A Convenção n. 148 da OIT que trata sobre o meio ambiente de trabalho, apresenta as medidas preventivas como prioritárias, conforme redação dos arts. 9 e 10:

Artigo 9: Na medida do possível, deverá ser eliminado todo risco devido à contaminação do ar, ao ruído e às vibrações no lugar de trabalho:

a) mediante medidas técnicas aplicadas às novas instalações ou aos novos procedimentos no momento de seu desenho ou de sua instalação, ou mediante medidas técnicas aportadas às instalações ou operações existentes, ou quando isto não for possível,

b) mediante medidas complementares de organização do trabalho.

Artigo 10: Quando as medidas adotadas em virtude do artigo 9 não reduzirem a contaminação do ar, o ruído e as vibrações no lugar de trabalho aos limites especificados em virtude do artigo 8, o empregador deverá proporcionar e conservar em bom estado o equipamento de proteção pessoal apropriado.
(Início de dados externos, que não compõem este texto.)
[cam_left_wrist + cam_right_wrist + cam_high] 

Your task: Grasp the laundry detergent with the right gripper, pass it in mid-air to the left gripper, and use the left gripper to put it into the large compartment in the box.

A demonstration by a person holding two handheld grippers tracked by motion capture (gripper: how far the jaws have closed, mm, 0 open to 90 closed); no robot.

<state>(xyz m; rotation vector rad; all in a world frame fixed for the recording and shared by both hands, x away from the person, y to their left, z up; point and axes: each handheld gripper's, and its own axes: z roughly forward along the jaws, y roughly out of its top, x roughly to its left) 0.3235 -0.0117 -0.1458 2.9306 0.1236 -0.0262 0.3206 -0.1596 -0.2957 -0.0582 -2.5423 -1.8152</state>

O empregador não deverá obrigar nenhum trabalhador a trabalhar sem o equipamento de proteção pessoal proporcionado em virtude do presente artigo. (OIT, 1977)

A Convenção n. 167 da OIT, que trata sobre a segurança e saúde na construção, também contempla tal preceito:

Artigo 30: 1. Quando não for possível garantir por outros meios a proteção adequada contra riscos de acidentes ou danos para a saúde, inclusive aqueles derivados da exposição a condições adversas, o empregador

deverá proporcionar e manter, sem custo para os trabalhadores, roupas e equipamentos de proteção pessoal adequados aos tipos de trabalho e riscos, em conformidade com a legislação nacional. (OIT, 1988)

Outro exemplo é a Lei n. 12.619/12, que dispõe sobre o exercício da profissão do motorista. O governo brasileiro, ao publicá-la, demonstrou o efetivo combate das causas dos acidentes do trabalho que envolvem os motoristas profissionais, na medida que combateu o risco na sua fonte, estabelecendo melhores jornadas de trabalho aos referidos profissionais (AMORIM JUNIOR, 2013, p. 175).

Conforme pontuado no tópico sobre o princípio do não improviso, a efetivação do princípio da retenção do risco na fonte irá garantir a adoção de ações planejadas, na medida em que orienta as organizações a buscarem uma investigação multicausal dos eventos que ocasionaram acidentes do trabalho, garantindo o estabelecimento de medidas preventivas plenas e eficazes.

Um exemplo emblemático da retenção do risco na fonte é o Programa de Redução de Acidentes Elétricos na Indústria da Construção (PRAE), desenvolvido no Estado da Paraíba, conforme noticiado por Amorim Junior (2013, p. 173):

Um exemplo emblemático da retenção do risco na fonte é a obrigatoriedade da elaboração do projeto das instalações elétricas provisórias para os canteiros de obra, sem o qual não é realizada a ligação de energia da obra pela concessionária de serviços elétricos no Estado da Paraíba. Esta medida foi adotada em virtude de um programa elaborado e executado pelo Comitê Permanente Regional – CPR na Paraíba e intitulado Programa de Redução de Acidentes Elétricos na Indústria da Construção, o PRAE. Após seis anos da adoção da referida medida, o número de morte por choque elétricos nos canteiros de obras em João Pessoa (PB) foi reduzido de modo vertiginoso.

Ações como essas devem ser divulgadas e propagadas em todo Brasil, a fim de estimular e orientar medidas protetivas eficazes de segurança e saúde no trabalho. O Brasil está carente de ações como essas e os trabalhadores dependem de uma mudança em nosso cenário de forma emergencial.